EBench: 汎用移動操作ポリシーの要素診断

要旨

我々は、シミュレーションベンチマーク「EBench」を提案する。これは、単一の成功率スカラーを超えて、汎用移動操作ポリシーを診断するものである。EBenchは、5つの能力次元と4つの汎化次元に沿って注釈付けられた、多様で挑戦的な26の操作タスクから構成される。我々は、π_0、π_{0.5}、XVLA、InternVLA-A1を含む最先端の汎用操作モデルを評価し、成功率が近いモデルでも、能力プロファイルが著しく異なることを明らかにした。π_{0.5}は最高のテスト成功率と最良の訓練-テスト保持率を達成する一方、InternVLA-A1は移動操作で優位を示すが器用なタスクでは性能が低下し、XVLAは他のポリシーと比較して非連続的な原子スキルセットに強みを示す。能力プロファイリングに加え、EBenchは4つの代表的な視点から汎化能力を分析し、異なる分布シフト要因の影響を特定する。結果は、全体的なスコアの背後にあるモデルの長所と短所を明らかにする。このベンチマークが、汎用操作モデルの反復的改善を導くための広範な診断シグナルを提供することを期待する。

English

We present EBench, a simulation benchmark that diagnoses generalist mobile manipulation policies beyond a single success-rate scalar. EBench comprises 26 diverse and challenging manipulation tasks annotated along 5 capability dimensions and 4 generalization dimensions. We evaluate state-of-the-art generalist manipulation models including π_0, π_{0.5}, XVLA, and InternVLA-A1, and reveal that models with near success rates exhibit strikingly different capability profiles: π_{0.5} achieves the highest test success rate and the best train--test retention, whereas InternVLA-A1 dominates mobile manipulation but collapses on dexterous tasks, and XVLA exhibits strengths on a disjoint set of atomic skills compared to other policies.
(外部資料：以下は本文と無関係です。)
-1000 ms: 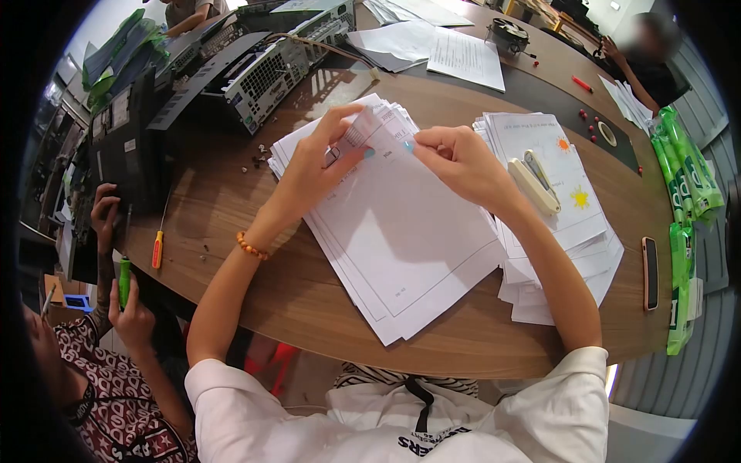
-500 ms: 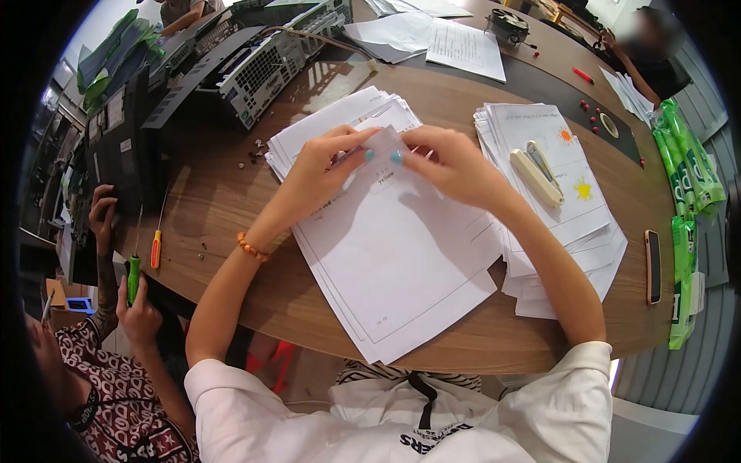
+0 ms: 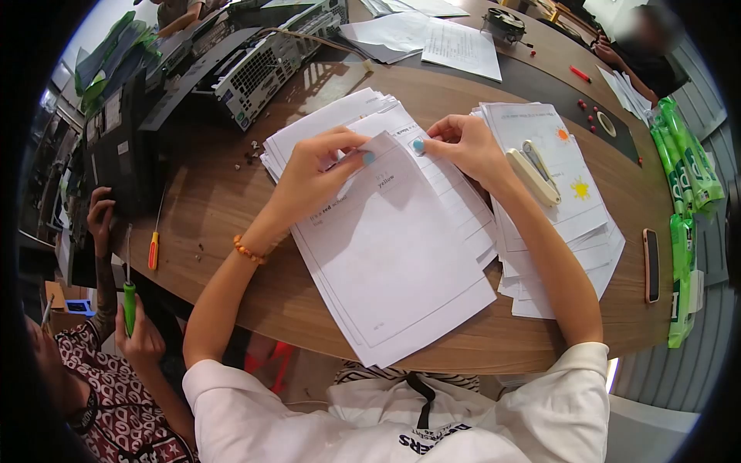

Beyond capability profiling, EBench analyzes the generalization ability from 4 representative perspectives, identifying the impact of different distribution shift factors. The results reveal strengths and weaknesses of models behind an overall score. We hope this benchmark offers a broad set of diagnostic signals to guide iteration on generalist manipulation models.